Ilustrasi pedagang menjual minyak goreng curah (IDN Times/Rohmah Mustaurida).
MGCR sendiri disediakan khusus untuk masyarakat, terutama kelas menengah ke bawah, serta pelaku usaha mikro, kecil dan menengah (UMKM).
Namun, Direktur CELIOS (Center of Economic and Law Studies), Bhima Yudhistira menilai penggunaan PeduliLindungi tak menutupi ancaman distribusi MGCR tak tepat sasaran, misalnya seperti dialirkan ke industri.
"Celah penyimpangan dan kebocoran penjualan migor ke kelas menengah atas dan industri bisa meningkat," ujar Bhima ketika dihubungi IDN Times.
Apalagi, saat ini pemerintah menetapkan kuota pembelian MGCR sebanyak 10 kg/NIK/hari.
"Industri besar maupun orang mampu akan gunakan NIK yang berbeda-beda, bisa misalnya pakai NIK karyawan dipinjam untuk borong migor program pemerintah. Ini nanti kontraproduktif untuk pengawasan dan sebenarnya terjadi pergeseran saja, kelas menengah atas yang tadinya beli minyak goreng harga pasar beralih ke program pemerintah," ucap Bhima.

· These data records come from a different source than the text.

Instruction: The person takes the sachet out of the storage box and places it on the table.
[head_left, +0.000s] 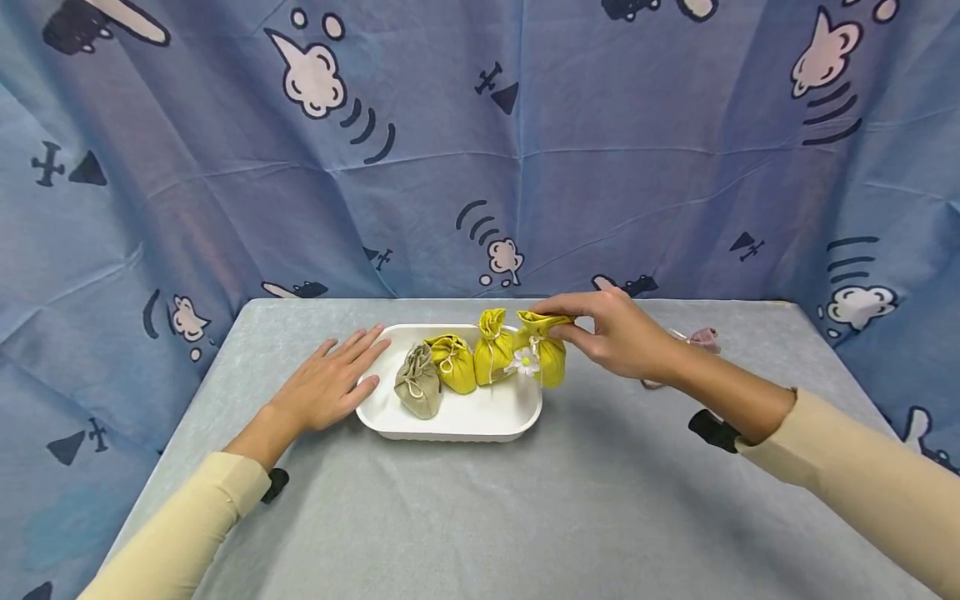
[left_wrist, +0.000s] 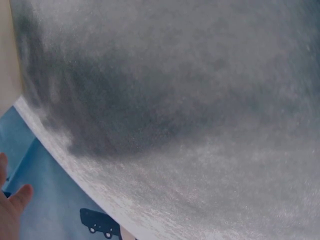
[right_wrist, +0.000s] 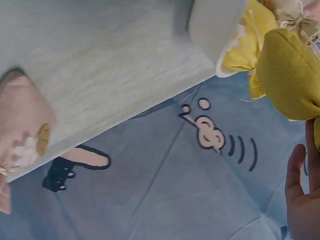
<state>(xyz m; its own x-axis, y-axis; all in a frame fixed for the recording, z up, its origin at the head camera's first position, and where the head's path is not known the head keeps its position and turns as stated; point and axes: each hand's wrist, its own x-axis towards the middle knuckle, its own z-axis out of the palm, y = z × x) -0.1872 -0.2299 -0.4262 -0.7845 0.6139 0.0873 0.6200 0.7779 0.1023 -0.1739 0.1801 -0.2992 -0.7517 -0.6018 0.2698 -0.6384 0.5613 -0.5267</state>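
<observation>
A yellow drawstring pouch (head_left: 552,360) with a white flower hangs over the right end of a white tray (head_left: 457,427). My right hand (head_left: 611,333) pinches the gathered top of this pouch between thumb and fingers. In the right wrist view the pouch (right_wrist: 290,75) bulges beside the tray wall (right_wrist: 210,37). Inside the tray are a grey-beige pouch (head_left: 418,385) and two other yellow pouches, one in the middle (head_left: 453,367) and one further right (head_left: 491,354). My left hand (head_left: 326,383) rests with fingers spread at the tray's left rim.
A pink pouch (right_wrist: 25,120) lies on the table to the right, mostly hidden by my right arm in the head view. The grey table (head_left: 450,525) runs back to a blue printed curtain (head_left: 420,225).
</observation>
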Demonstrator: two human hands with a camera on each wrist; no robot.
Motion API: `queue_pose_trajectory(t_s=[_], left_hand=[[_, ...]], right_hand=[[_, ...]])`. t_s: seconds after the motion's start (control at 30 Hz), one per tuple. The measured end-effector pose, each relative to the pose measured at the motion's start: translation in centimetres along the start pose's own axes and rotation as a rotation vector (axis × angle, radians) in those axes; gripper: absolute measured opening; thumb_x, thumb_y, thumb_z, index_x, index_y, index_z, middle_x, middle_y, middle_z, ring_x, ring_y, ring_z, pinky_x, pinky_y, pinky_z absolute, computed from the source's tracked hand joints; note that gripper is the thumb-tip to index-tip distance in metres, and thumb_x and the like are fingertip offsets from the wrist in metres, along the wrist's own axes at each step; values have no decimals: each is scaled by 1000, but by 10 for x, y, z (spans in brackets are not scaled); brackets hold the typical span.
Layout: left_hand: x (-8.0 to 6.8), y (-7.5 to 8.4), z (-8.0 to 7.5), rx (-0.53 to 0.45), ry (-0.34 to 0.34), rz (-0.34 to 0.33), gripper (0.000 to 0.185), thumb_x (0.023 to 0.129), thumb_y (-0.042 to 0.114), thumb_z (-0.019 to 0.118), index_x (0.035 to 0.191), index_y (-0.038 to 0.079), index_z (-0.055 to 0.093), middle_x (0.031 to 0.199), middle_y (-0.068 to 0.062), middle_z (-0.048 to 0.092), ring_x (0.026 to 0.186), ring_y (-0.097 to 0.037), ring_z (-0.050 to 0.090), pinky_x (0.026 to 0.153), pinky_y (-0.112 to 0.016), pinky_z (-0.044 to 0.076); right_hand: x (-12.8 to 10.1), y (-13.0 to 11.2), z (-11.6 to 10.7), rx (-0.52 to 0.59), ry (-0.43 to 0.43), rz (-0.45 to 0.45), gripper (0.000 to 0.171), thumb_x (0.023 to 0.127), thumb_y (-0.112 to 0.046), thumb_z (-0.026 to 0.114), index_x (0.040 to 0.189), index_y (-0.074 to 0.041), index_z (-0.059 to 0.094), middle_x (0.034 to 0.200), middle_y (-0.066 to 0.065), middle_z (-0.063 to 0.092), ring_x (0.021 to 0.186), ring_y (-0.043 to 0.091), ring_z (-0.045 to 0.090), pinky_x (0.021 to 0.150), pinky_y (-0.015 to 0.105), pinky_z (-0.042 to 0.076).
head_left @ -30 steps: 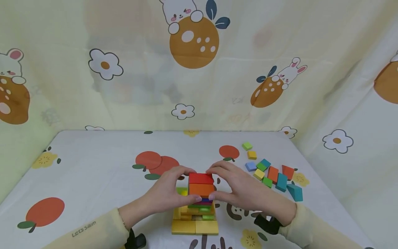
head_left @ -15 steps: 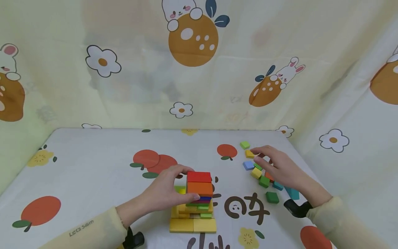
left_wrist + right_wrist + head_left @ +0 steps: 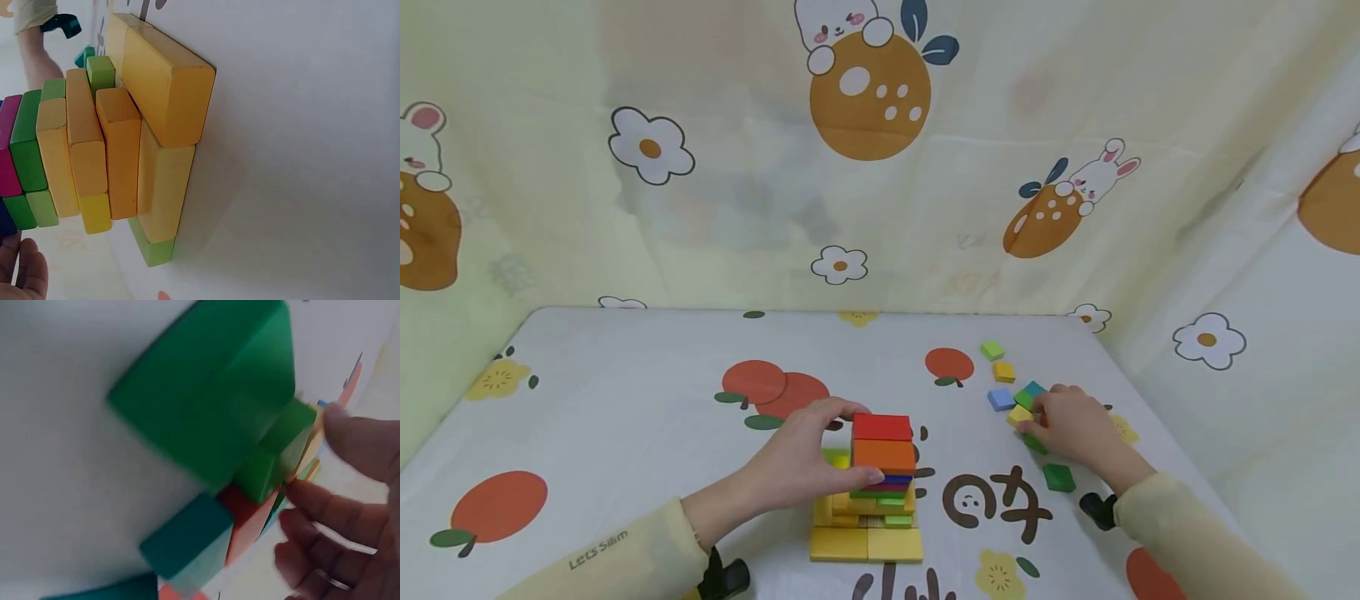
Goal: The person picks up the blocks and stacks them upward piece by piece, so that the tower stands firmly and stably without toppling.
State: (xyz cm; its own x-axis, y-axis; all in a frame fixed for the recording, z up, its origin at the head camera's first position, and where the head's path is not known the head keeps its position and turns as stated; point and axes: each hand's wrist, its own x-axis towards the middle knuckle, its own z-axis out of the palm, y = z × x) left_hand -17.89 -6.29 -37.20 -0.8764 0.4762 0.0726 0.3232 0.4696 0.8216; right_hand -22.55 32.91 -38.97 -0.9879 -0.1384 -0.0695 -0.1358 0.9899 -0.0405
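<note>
- head view: the left hand [image 3: 808, 467] curls round the side of the block tower [image 3: 880, 483], fingers on the red block [image 3: 882, 427] at the top and thumb at the orange block [image 3: 883, 455] just under it, so the tower sits right in its grip. the right hand [image 3: 1071, 429] rests well to the right of the tower, on the pile of loose blocks [image 3: 1022, 398], fingers bent down over them; whether it has hold of one cannot be told here. a dark green block [image 3: 1058, 477] lies on the tablecloth [image 3: 625, 417] just nearer than that hand.
- left wrist view: the tower's yellow base blocks [image 3: 165, 84] fill the view, fingertips [image 3: 28, 275] touching its upper layers.
- right wrist view: blurred; the fingers [image 3: 350, 512] are loosely curled beside a green block [image 3: 206, 406], a teal block [image 3: 187, 540] and a red-orange one [image 3: 250, 519], with nothing plainly held.
</note>
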Motion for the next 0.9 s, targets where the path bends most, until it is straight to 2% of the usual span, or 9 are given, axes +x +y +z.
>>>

Di sisi lain, akses internet juga masih timpang. Dia hanya ada 14 persen desil terbawah atau rumah tangga miskin yang mengakses internet. Penggunaan PeduliLindungi yang membutuhkan sambungan internet dinilai bisa menghambat masyarakat kecil membeli minyak goreng curah Rp14 ribu/liter.
"Begitu juga dengan UMKM baru 20 persen yang masuk ekosistem digital. Itu bukti kebijakan yang tadinya seolah canggih dengan aplikasi, tapi ternyata bias kelas. Yang harusnya dipermudah justru malah dipersulit membeli minyak goreng curah," kata Bhima.
Menurutnya, untuk memastikan penyaluran MGCR bisa tepat sasaran, pemerintah perlu mengintegrasikan proses verifikasi NIK dengan Data Terpadu Kesejahteraan Sosial (DTKS) yang ada di Kementerian Sosial (Kemensos).
"Selama verifikasi NIK tidak disinkronkan dengan DTKS, atau data pengeluaran per kelompok masyarakat maka susah untuk menjamin minyak goreng curah tepat sasaran," ujar Bhima.